Idyllic but real landscapes and dystopian now
By Alec Clayton
Published in the Weekly Volcano, March 21, 2019
study for “Joyce’s Ravine,” oil on paper, by Kathy Gore Fuss, photo courtesy the artist |
Digital photo by Kathy Gore Fuss in collaboration with Carl Chew |
I thought
the art of landscape painting had reached an unstoppable point of redundancy at
which original landscapes were no longer possible, and then Olympia artist
Kathy Gore Fuss started painting in nature in all sorts of weather amongst the
trees in Priest Point Park and the industrial business of the Port of Olympia.
Her landscapes are not bombastic or gimmicky; they are realistic,
straightforward interpretations of what she sees in nature. And yet they are as
unique as anything painted from nature since Wayne Thiebaud started painting the hills of San Francisco.
Lately,
Gore Fuss has expanded her artistic repertoire to digital photos, including
drone photos, that are manipulated by her collaborators, John Carlton and Carl
Chew. The resulting exhibition of paintings, drawings and digital photographs
at University of Puget Sound’s Kittredge Gallery weds styles that go back
hundreds of years to those that reach into the future to display the artist’s
love or nature and concern over what is happening in our world today.
The most
stunning thing in the gallery has to be the huge landscape painting “Joyce’s
Ravine,” 6-by-9 feet, that is suspended from
the ceiling in front of the back wall. This painting is the first thing to hit
the viewers’ eyes when entering the gallery, and it cannot be ignored. It pictures
the depths of the forest in bright, sunlit colors with a rich tangle of leaves
and vines and tree trunks with a fallen tree trunk front and center.

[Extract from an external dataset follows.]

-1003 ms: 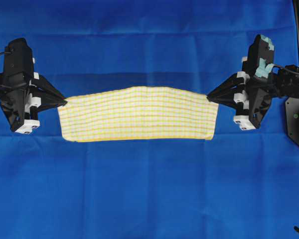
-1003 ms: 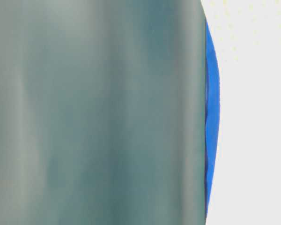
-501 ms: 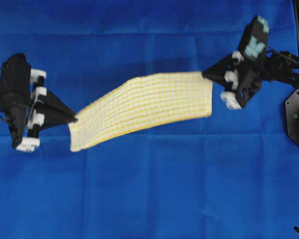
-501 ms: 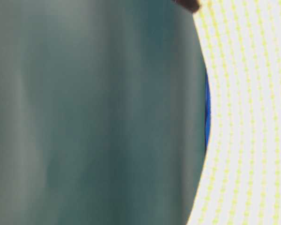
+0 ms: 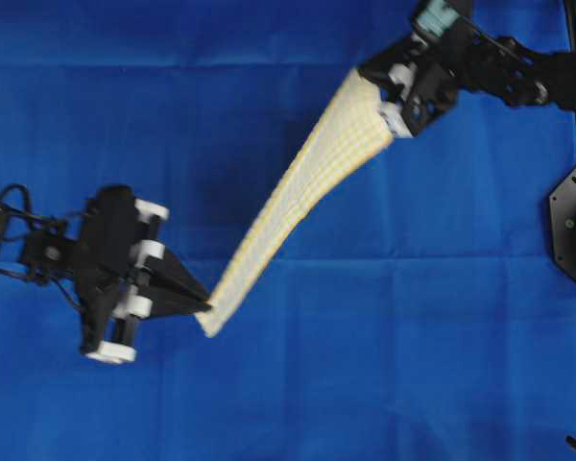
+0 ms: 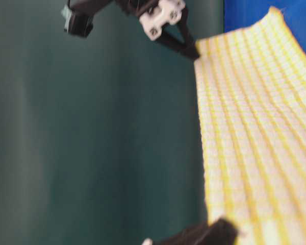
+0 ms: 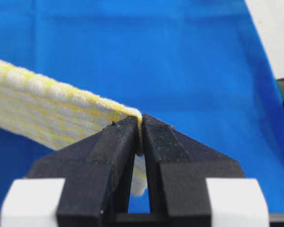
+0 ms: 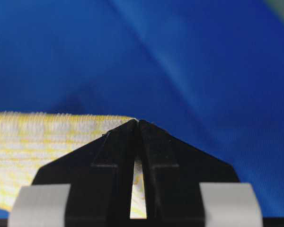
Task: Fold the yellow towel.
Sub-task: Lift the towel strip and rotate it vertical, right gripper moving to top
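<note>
One yellow towel (image 5: 298, 187), two claws and one blue cloth (image 5: 384, 365) are in view.

The blue cloth covers the whole worktop in the overhead view, with soft creases running across it. A dark metal part of the rig (image 5: 571, 221) stands at the 3 o'clock edge. In the table-level view a blurred dark green surface (image 6: 92, 143) fills the left side, and what it is cannot be told.

The left claw (image 5: 209, 307) sits at about 8 o'clock in the overhead view, its tips pointing toward 3 o'clock. Its jaws are pressed together on one end of the yellow towel, and the left wrist view shows the hem pinched between the two black fingers (image 7: 118, 142). The right claw (image 5: 363, 73) is at about 1 o'clock, tips pointing toward 9 o'clock, likewise clamped on the towel's other end, with the edge caught at the very tips in the right wrist view.

The towel hangs stretched between them as a narrow diagonal band from 8 o'clock up to 1 o'clock, lifted off the blue cloth, wider at the right claw's end.
</note>
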You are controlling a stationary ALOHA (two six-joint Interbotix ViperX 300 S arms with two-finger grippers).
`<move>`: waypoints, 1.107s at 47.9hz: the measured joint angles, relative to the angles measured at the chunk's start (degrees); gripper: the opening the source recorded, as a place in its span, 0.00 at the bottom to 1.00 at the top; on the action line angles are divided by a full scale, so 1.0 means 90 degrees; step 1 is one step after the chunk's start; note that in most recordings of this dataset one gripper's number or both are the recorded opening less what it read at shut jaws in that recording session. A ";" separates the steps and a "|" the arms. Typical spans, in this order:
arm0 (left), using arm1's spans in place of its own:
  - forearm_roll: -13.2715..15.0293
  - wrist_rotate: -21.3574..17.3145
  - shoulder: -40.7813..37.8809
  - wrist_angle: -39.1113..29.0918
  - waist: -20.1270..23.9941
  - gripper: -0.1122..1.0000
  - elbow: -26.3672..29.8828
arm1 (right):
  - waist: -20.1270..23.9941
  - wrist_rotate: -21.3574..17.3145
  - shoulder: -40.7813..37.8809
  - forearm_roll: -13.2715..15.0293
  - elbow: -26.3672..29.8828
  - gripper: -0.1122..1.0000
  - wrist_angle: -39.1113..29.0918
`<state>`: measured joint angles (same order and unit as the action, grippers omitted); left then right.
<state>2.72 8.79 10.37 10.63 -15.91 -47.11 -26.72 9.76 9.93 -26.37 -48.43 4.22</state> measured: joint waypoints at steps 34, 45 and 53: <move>0.0000 -0.0967 -0.1816 -0.0400 -0.0098 0.13 0.2207 | -0.0049 0.0039 -0.0674 0.0283 0.0918 0.12 0.0020; 0.0000 -0.1133 -0.2148 -0.0400 -0.0049 0.13 0.2637 | -0.0127 0.0039 -0.0381 0.0293 0.0586 0.12 0.0020; 0.0010 -0.1377 -0.2510 -0.0400 0.0029 0.13 0.3076 | -0.0254 0.0039 0.0049 0.0293 0.0225 0.12 0.0020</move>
<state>2.81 -3.60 -12.22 7.03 -15.64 -19.42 -29.00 10.11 10.37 -23.73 -46.41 4.39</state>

Stylistically it is somewhat like paintings by Paul Cezanne, which is not to
say it is simply a takeoff on his manner or painting.
There is a
group of soft charcoal drawings with marvelous details of leaves and vines that
sparkle with light despite their lack of color,
due in large part to Gore Fuss’s manner of outlining the shapes of leaves in
sharp black lines and leaving the flat faces of the leaves the white of the
paper.
A suite of
11 small drawings in walnut ink explore the spatial depths of forests in sepia
tones with whites that sparkle like gems and an incredible tangle of leaves and
vines.
familiar Olympia scenes with crowded with oil
derricks of the kind that can only exist in deep water. There’s a massive,
intrusive derrick in front of the capitol dome, behind which billow clouds of
black smoke; there’s one next to Olympia’s
City Hall, and others by Sylvester Park and Heritage Park — all of these sites being well inland and uphill
from any location where such behemoths could possibly exist. These disturbing
dystopian scenes are beautifully photographed and digitally put together so
skillfully as to appear that they exist together in reality.
And
finally, there are the photographs taken with a drone and digitally manipulated
by Chew. In one we see the artist standing in a shallow stream holding in her
hand the control for the drone with which the photo was taken. And there are
many of her receding in the distance. In
another we see an aerial view of Gore Fuss’s house with its garden repeated and
mirroring itself to become a kind of enclave
surrounded by hedges that protectively seal it from the outer world. In
reference to this one, she spoke of the invasive nature of modern technology —
laughing at herself for invading her own privacy with a drone.
This
exhibition is filled with beautiful, thought-provoking
and technically skillful works of art.
Kathy Gore
Fuss, 10
a.m. to 5 p.m., Monday-Friday; noon-5 p.m., Saturday, through April 20, Kittredge
Gallery at University of Puget Sound, 1500 N. Warner St., Tacoma, 253.879.